# ACTION ITEM
Scan the data for lines with "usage" and report the count by itself.

[[ EXTRACTED RECORDS open ]]

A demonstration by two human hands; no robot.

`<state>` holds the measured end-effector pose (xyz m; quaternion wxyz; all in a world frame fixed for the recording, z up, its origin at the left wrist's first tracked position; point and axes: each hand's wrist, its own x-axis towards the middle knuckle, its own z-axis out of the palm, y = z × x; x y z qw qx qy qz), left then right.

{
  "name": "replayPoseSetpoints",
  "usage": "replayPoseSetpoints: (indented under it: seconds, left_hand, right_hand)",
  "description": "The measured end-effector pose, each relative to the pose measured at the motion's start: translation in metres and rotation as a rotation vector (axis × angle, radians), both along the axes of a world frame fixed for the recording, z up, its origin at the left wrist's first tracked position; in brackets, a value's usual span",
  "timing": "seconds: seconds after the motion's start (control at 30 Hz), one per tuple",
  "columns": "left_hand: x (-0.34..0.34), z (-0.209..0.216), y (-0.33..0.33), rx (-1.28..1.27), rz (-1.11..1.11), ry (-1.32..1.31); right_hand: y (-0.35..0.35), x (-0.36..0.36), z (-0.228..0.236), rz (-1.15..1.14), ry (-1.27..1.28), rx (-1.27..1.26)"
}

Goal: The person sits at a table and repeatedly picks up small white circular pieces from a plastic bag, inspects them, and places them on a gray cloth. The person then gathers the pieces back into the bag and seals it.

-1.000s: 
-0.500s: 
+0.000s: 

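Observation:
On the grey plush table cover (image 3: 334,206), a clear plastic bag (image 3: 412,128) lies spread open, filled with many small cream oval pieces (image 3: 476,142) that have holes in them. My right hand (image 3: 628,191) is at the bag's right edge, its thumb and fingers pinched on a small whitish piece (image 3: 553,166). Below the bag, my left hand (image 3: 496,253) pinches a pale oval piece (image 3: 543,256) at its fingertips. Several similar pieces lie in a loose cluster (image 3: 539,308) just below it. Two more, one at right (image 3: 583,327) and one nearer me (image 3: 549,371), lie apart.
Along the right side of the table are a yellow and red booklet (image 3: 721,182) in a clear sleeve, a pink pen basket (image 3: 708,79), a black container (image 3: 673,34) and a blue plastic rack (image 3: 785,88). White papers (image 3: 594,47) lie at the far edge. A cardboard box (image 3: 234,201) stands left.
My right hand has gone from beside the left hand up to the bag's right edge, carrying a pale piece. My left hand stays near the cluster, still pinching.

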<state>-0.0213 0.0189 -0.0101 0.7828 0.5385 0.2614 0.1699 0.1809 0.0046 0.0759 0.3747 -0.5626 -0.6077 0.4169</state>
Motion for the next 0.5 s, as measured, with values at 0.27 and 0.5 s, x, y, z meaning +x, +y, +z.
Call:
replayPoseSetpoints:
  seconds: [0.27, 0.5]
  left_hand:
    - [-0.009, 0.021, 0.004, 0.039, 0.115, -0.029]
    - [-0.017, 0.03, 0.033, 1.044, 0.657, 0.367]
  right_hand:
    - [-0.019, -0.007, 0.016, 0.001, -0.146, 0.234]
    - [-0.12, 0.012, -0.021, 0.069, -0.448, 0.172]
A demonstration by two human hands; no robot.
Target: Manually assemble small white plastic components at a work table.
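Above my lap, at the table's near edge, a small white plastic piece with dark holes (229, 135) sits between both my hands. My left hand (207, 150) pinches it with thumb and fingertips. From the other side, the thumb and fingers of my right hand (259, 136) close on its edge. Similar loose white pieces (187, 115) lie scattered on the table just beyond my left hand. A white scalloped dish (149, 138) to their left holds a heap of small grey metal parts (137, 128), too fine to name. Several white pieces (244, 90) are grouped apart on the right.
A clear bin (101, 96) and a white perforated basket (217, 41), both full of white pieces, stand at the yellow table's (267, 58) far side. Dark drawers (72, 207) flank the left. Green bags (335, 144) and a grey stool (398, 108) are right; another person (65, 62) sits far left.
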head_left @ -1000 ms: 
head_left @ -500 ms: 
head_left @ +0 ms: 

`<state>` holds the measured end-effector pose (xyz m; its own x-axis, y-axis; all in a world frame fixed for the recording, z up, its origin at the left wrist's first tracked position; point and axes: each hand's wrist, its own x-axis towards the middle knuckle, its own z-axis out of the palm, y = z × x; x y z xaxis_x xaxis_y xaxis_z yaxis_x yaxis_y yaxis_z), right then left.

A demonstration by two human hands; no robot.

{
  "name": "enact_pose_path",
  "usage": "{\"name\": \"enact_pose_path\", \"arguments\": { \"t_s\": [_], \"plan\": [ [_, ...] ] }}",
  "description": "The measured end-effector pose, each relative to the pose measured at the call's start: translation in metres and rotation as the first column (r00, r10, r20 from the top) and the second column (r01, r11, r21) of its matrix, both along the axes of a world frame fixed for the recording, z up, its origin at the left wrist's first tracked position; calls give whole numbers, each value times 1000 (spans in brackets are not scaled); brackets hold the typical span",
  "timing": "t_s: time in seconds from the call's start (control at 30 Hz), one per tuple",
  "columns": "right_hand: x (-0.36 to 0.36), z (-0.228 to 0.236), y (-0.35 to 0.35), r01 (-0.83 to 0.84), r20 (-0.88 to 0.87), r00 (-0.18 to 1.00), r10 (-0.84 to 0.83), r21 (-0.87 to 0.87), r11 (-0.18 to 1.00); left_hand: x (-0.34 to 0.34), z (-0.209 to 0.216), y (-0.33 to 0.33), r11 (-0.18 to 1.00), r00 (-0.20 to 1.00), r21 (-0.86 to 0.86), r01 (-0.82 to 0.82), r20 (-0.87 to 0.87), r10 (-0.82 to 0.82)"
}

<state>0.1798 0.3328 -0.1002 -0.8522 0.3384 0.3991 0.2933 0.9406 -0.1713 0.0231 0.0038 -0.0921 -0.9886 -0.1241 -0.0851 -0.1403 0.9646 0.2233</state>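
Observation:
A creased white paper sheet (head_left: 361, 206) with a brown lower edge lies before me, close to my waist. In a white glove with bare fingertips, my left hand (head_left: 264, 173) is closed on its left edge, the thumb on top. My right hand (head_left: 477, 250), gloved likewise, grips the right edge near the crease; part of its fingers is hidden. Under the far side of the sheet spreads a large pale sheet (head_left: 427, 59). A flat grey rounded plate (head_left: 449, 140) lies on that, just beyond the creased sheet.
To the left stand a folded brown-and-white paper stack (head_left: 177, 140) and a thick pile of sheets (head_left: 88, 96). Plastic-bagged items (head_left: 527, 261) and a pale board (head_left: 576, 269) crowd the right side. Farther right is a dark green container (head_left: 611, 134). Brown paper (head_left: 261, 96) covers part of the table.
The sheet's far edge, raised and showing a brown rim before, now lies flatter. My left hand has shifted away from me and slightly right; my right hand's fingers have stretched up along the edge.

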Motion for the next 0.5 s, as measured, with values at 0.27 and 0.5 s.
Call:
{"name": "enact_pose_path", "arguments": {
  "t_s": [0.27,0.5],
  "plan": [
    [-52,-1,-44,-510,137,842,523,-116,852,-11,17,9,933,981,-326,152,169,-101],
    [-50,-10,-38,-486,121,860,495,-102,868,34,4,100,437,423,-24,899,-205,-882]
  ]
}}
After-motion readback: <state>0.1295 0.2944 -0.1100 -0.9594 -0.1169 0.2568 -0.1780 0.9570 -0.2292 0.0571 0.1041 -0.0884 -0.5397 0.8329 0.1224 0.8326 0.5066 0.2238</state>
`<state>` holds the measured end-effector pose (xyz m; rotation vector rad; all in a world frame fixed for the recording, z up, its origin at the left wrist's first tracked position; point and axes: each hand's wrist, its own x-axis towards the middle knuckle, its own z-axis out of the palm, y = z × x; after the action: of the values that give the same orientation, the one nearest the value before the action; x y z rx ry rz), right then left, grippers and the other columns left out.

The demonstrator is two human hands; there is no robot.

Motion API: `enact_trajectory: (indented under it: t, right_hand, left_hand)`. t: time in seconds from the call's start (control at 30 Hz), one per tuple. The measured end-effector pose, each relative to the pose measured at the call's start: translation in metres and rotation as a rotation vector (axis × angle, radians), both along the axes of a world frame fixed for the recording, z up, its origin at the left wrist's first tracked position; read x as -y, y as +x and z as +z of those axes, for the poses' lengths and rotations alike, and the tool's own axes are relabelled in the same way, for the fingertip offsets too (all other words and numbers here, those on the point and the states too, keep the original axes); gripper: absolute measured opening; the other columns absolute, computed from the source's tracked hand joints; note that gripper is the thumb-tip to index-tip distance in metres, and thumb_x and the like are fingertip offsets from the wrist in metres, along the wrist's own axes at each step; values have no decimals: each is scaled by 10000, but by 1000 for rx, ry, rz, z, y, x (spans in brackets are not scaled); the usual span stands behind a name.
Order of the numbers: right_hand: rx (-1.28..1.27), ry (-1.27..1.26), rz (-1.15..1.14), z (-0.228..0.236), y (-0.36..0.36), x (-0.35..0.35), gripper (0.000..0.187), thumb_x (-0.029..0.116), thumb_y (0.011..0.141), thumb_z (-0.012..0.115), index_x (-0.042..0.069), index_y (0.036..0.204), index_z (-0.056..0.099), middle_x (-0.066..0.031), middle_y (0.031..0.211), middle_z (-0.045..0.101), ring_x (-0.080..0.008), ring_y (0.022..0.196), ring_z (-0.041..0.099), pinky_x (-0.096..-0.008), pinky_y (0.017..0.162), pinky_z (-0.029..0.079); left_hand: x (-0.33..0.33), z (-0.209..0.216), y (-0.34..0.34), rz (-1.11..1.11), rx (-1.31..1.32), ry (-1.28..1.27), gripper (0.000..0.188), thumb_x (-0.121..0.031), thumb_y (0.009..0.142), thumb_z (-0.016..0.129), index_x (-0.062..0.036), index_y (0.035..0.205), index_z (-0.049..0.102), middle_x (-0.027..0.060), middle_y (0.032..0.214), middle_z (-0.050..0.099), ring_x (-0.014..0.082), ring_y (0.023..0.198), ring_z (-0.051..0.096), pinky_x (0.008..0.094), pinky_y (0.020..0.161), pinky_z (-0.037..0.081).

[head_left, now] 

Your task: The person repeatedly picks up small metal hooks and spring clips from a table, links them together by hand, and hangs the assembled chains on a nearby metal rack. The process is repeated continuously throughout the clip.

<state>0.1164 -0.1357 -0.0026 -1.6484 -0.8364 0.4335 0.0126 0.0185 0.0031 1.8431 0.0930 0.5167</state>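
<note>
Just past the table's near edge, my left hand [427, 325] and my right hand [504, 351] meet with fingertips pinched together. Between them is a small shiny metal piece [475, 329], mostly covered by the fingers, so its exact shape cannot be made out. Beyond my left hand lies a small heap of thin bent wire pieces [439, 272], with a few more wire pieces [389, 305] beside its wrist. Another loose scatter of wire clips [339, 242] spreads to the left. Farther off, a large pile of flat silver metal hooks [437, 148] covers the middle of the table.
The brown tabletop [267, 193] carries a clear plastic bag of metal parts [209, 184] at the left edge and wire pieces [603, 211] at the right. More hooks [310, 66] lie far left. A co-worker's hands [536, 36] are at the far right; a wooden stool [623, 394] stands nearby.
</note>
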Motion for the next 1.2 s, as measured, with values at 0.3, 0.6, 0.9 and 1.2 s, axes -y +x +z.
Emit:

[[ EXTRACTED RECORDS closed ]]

# ANSWER TO THE EXERCISE
2